Er verfiel in Sinnen, und sein Gedanke war, genau wie dem Vater gegenüber: wie fremd ist sie mir. Das Kleid, das nur Hülle über einem Rohrgeflecht war, wurde ihm zu einem Bild der Mutter, an welchem er sie besser erkannte als am lebendigen Leib.
Das Undurchdringliche und Unaufschließbare; die starre Haltung, die hoffnungslose Miene, das trübe Auge, die brüchige Stimme ohne Hall, das Wesen ohne Freude. Sie, in deren Haus sich alle vergnügten, deren ganzes Tun und Sein anscheinend nur darauf abzielte, andern die Gelegenheit zum Vergnügen zu bereiten, ermangelte ganz und gar der Freude.
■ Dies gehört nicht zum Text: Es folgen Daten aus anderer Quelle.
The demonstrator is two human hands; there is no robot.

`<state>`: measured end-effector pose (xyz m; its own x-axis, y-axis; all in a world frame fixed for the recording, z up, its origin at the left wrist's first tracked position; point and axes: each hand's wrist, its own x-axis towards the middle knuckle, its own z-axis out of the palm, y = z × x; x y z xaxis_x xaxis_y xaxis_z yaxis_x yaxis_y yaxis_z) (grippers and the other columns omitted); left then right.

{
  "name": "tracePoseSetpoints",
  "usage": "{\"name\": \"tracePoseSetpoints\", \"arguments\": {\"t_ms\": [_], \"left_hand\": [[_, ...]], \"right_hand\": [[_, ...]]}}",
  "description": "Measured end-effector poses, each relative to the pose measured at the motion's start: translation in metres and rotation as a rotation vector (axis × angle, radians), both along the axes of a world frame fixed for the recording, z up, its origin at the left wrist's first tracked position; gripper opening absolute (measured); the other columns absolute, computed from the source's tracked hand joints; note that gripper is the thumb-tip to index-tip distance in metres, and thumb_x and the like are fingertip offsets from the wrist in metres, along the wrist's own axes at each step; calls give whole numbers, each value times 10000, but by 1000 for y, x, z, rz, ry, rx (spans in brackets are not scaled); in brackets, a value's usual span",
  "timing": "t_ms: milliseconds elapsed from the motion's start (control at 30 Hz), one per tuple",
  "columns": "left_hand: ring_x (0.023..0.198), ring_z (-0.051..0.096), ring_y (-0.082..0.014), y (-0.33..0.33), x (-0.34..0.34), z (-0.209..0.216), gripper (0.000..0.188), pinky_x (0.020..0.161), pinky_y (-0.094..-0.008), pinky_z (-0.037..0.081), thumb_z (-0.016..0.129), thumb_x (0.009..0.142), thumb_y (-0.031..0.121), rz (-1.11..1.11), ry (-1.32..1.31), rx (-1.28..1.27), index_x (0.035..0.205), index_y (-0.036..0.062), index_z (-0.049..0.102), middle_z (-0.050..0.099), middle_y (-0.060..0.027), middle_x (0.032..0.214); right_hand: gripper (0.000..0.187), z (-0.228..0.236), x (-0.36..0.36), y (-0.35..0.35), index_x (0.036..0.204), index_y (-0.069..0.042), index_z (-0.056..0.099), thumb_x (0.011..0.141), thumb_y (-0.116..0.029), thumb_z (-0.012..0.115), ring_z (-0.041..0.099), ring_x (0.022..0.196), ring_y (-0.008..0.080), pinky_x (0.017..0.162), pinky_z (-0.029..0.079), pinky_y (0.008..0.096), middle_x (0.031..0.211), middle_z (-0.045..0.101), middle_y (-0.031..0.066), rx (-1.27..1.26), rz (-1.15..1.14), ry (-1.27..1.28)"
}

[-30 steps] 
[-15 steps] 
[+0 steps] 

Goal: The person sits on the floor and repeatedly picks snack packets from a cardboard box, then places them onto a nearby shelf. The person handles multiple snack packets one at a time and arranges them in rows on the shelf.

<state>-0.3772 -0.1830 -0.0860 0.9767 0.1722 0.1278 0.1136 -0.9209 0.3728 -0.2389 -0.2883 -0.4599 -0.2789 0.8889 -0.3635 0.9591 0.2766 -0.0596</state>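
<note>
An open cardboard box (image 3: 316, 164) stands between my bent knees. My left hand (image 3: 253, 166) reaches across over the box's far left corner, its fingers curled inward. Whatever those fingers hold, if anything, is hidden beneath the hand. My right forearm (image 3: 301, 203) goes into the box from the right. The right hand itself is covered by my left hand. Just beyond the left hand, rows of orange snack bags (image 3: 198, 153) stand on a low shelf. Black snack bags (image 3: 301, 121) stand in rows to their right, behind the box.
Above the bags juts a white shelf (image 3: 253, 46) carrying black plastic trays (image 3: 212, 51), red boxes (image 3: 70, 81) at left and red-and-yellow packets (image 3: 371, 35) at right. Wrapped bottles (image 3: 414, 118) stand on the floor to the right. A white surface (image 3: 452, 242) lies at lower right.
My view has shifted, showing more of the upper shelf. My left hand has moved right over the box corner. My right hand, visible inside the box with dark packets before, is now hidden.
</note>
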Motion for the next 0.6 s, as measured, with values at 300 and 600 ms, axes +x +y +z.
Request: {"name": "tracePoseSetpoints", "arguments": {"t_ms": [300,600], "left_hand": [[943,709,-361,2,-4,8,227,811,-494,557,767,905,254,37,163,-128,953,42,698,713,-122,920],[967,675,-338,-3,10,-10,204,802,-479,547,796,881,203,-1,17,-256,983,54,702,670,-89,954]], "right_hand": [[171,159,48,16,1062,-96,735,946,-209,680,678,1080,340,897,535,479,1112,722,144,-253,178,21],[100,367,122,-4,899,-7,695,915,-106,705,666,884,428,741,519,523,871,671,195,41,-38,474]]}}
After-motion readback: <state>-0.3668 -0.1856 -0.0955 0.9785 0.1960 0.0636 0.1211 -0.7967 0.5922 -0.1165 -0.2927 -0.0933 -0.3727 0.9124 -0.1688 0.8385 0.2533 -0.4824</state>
Aber sie hatte die schönsten Perlen, die es in Europa gab, und jedermann wußte, würdigte und rühmte dies.
Die Selbsttäuschung Christians ging so weit, daß er im Begriffe war, das Kleid über dem Gestell anzureden, vertraulicher vielleicht, als er je die Mutter angeredet hatte.